It is fair to say that Switzerland has been and continues to be a magnet for high net worth individuals. This is an area of the world which remains neutral in global conflicts and is relatively stable when it comes to politics and the economy. As a consequence, it will be no surprise to learn that demand for property in Switzerland is still extremely high and prices buoyant.
The attractions of Switzerland
Sometimes it is difficult to identify a number of attractions for individual countries but with Switzerland there are many. From the employment opportunities to education, life expectancy to cultural diversity and then we have the all-important family friendly culture. So, whether looking for a holiday home or a place to move to in retirement, it is fair to say that Switzerland has a lot to offer.
Switzerland property market
While it would be unfair to suggest that any country around the world escaped the consequences of the 2008/9 US mortgage crisis, the impact in Switzerland was relatively short lived. Official data shows that between 2000 and 2016 there was a healthy improvement in property prices. Owner occupied dwellings increased by 80.5%, single family homes by 58% and rental apartments by 49.2%. When you compare the volatility of places such as London over this period, it is safe to say that many international investors see the Switzerland property market as relatively stable.
In a similar fashion to property in Switzerland, the currency has in recent times been seen as something of a safe haven. Unfortunately, this has put the Switzerland authorities in a very difficult predicament. They have been forced to reduce interest rates to lessen the attractions of the Swiss currency which has unfortunately fed ongoing and growing demand for property – funded by relatively cheap finance. So, while the authorities were forced to “prick the currency bubble” this has given them little leeway with regards to controlling property prices.
As we touched on above, Switzerland has an extremely diverse culture and population, with migrants accounting for almost 25% of the overall population. There are now local and national restrictions on the amount of property which can be acquired by foreign investors. Those looking to move to Switzerland on a full-time basis, and seeking citizenship, will need to qualify via 12 years of permanent, legal, noted residency. This has to a certain extent allowed the authorities to control demand for property but we have seen a huge increase in the size of the Switzerland mortgage market.
As recently as 1990, the Switzerland mortgage market accounted for just 60% of GDP but by the end of 2018 this figure had risen to 147%. Therefore, it is important that the authorities manage both the currency and property challenges on a short, medium and long-term basis. Historically Switzerland has remained relatively unscathed as a consequence of global issues such as the US mortgage crisis but the huge increase in the mortgage market has created a challenge.

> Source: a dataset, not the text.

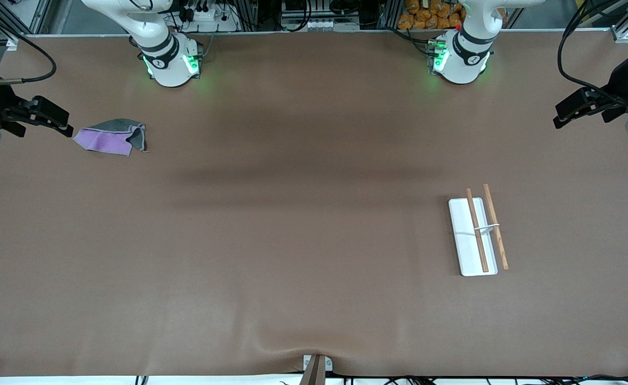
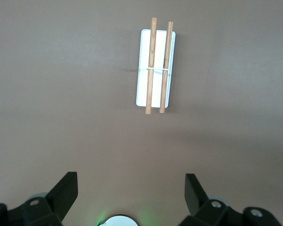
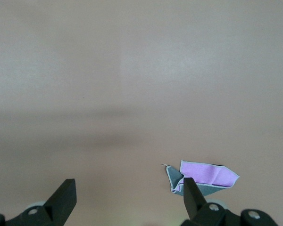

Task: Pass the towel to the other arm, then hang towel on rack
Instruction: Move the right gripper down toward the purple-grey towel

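Towel (image 1: pixel 111 137) lies crumpled toward the right arm's end of the table, well apart from the rack (image 1: pixel 477 233). Right gripper (image 1: pixel 52 118) hovers beside the towel, jaws spread, empty. Left gripper (image 1: pixel 578 109) waits aloft, jaws spread, empty, farther from the front camera than the rack.

Both arms wait, raised over the table's (image 1: pixel 314 240) ends: left gripper (image 1: pixel 578 109) and right gripper (image 1: pixel 52 120) with fingers spread wide, empty.

We look down past the right gripper (image 3: pixel 127 197), its two black fingers (image 3: pixel 63 197) spread wide apart with nothing between them, onto the brown tabletop (image 3: pixel 132 70). The towel (image 3: pixel 205 175) lies crumpled flat on it, purple face up with grey folds showing, just beside one fingertip.
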Available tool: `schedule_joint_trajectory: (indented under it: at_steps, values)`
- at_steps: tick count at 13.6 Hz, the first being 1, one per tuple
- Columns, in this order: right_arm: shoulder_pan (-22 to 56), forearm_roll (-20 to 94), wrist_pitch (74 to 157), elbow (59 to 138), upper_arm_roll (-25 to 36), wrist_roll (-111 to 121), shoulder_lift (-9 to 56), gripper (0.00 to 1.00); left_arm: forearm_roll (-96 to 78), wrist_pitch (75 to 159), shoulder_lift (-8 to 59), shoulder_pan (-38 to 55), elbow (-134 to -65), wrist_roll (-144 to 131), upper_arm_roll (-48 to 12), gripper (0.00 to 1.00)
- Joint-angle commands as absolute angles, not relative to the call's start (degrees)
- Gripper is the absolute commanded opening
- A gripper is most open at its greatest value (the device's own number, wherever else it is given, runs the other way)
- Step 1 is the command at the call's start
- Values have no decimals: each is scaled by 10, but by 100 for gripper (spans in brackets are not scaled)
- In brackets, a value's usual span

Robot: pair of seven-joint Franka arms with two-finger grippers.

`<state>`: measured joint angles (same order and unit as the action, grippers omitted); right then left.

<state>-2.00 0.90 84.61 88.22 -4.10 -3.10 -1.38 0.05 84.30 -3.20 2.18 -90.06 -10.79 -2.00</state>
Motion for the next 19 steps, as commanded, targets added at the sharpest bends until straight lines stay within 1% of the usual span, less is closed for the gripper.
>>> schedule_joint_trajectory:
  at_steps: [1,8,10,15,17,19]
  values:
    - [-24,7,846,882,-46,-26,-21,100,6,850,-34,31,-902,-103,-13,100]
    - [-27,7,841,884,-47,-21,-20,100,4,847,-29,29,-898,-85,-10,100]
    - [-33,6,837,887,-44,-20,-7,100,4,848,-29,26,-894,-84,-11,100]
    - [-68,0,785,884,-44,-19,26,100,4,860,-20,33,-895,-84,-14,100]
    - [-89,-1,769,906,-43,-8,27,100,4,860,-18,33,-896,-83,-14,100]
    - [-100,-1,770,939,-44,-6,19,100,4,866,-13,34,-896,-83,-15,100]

Switzerland has always attracted more than its fair share of high net worth individuals and this trend seems deeply ingrained in the country’s character. Often seen as a safe haven, and remaining neutral in global conflicts, this historic popularity has grown even more in recent times. Whether looking towards ski chalets or traditional homes, there is significant pent-up demand. While recent growth rates have weakened slightly, property prices are still expected to remain relatively strong in the short term. It will be interesting to see whether the Switzerland authorities, and the local cantons, introduce more restrictions in the short term to limit foreign investment in Switzerland property. The problem is that once these restrictions are lifted there appears to be a growing tide of international funding waiting to come ashore.